Un’ultima considerazione sulla vocazione mista del complesso espressamente richiesta dalla municipalità di Rotterdam. La separazione funzionale delle aree urbane di marca razionalista (pensiamo per esempio al progetto di Chandigarh di Le Corbusier) è oggi venuta meno. Interventi come quelli de La Défence a Parigi, di tipo  monofunzionale –aree cioè che si riempiono di giorno e si svuotano a metà pomeriggio se dedicate al terziario, o viceversa per quelle ad uso esclusivamente residenziale– oggi non verrebbero più concepiti. Si ritiene che un mix di funzionalità diverse finisca per creare una vicendevole utilità. Così zone di nuova progettazione o in corso di recupero come Ørestad o Nordhavnen a Copenhagen, Hammarby Sjostad a Stoccolma, HafenCity ad Amburgo, Västra Hamnen a Malmö sono tutte a vocazione mista secondo la regola dei cinque minuti. Le principali esigenze quotidiane devono essere al massimo a cinque minuti di distanza (le scuole, i mezzi di trasporto, le piste ciclabili, l’auditorium, gli uffici, il presidio medico, la biblioteca, i negozi…): i criteri guida sono la variabilità e la sostenibilità (il Markthall è stato valutato dal protocollo ambientale Breeam).

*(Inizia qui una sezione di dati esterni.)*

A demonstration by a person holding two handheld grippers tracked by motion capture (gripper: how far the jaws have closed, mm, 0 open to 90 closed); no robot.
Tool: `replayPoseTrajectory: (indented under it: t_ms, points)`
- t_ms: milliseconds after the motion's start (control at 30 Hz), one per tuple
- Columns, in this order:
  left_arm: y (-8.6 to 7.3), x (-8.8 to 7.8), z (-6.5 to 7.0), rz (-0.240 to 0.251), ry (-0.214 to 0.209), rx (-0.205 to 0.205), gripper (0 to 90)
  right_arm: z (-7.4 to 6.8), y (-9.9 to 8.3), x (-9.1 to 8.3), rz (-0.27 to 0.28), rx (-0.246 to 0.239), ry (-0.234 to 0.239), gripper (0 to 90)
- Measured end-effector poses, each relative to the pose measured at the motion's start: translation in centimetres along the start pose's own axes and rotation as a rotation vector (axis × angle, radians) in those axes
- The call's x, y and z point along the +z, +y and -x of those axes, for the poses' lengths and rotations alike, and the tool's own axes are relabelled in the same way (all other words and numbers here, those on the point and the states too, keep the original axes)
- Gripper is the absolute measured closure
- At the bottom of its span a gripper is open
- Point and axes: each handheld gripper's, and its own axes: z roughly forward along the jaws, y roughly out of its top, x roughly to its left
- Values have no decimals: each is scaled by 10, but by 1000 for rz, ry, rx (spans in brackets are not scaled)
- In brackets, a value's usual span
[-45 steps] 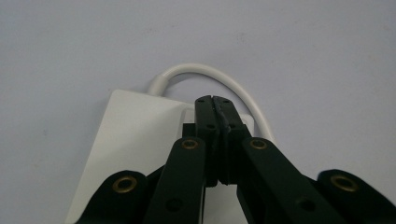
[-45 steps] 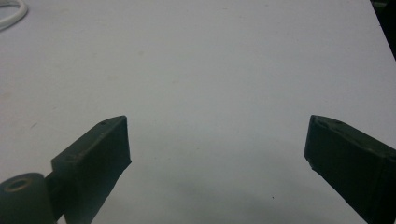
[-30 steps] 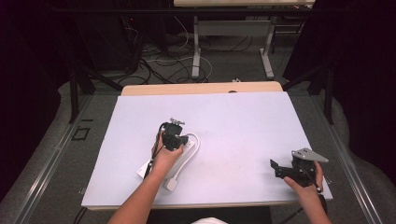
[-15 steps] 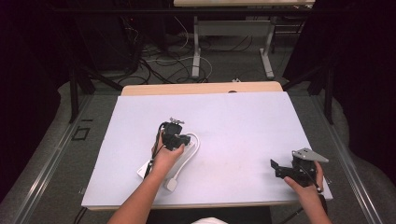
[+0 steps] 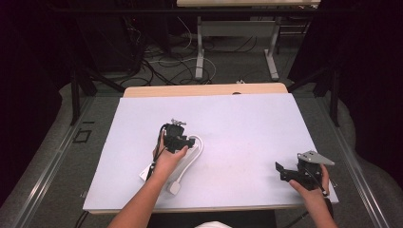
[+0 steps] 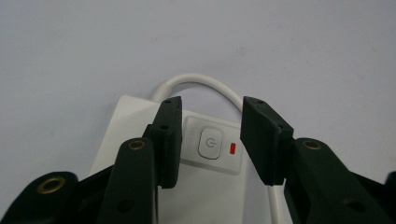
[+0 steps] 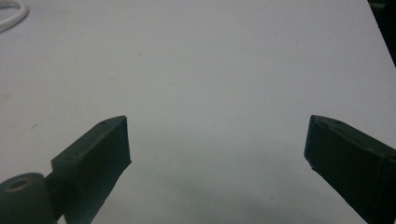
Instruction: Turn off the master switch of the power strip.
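A white power strip (image 6: pixel 126 116) lies on the white table, with a square power button (image 6: pixel 208 142) and a red light (image 6: pixel 233 148) beside it. Its white cable (image 6: pixel 205 81) loops out behind it. My left gripper (image 6: pixel 212 101) points down at the strip (image 5: pixel 146 172). Its jaws have just been opening and stand apart on either side of the button, pressing on nothing. In the high view the left gripper (image 5: pixel 184 142) is left of centre. My right gripper (image 5: pixel 281 172) rests open over bare table at the front right, and the right gripper (image 7: pixel 217 128) has nothing between its jaws.
The cable (image 5: pixel 199 148) curves round to a white plug (image 5: pixel 174 186) near the front edge. The table (image 5: pixel 247 128) has a wooden strip along its far edge. Black stands and floor cables lie beyond it.
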Motion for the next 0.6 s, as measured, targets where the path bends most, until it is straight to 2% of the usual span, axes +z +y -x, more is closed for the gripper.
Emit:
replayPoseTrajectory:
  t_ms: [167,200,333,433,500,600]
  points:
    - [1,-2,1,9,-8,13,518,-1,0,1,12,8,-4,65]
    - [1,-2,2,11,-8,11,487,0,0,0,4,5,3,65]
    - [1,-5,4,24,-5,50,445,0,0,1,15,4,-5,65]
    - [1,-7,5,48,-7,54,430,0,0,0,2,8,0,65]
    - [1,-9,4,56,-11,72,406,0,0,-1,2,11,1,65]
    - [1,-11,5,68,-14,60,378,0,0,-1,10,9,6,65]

Per ora questa zona di Rotterdam si presenta come la più vivace della città, molto più del paludato Shouwburgplein (Greuze&West8, 1996), la piazza su cui si affacciano i teatri che i rigori invernali rendono impraticabile.

Il Markthall per la sua inedita forma è stato definito anche  la cornucopia, speriamo che sia di buon augurio e distribuisca benessere a lungo.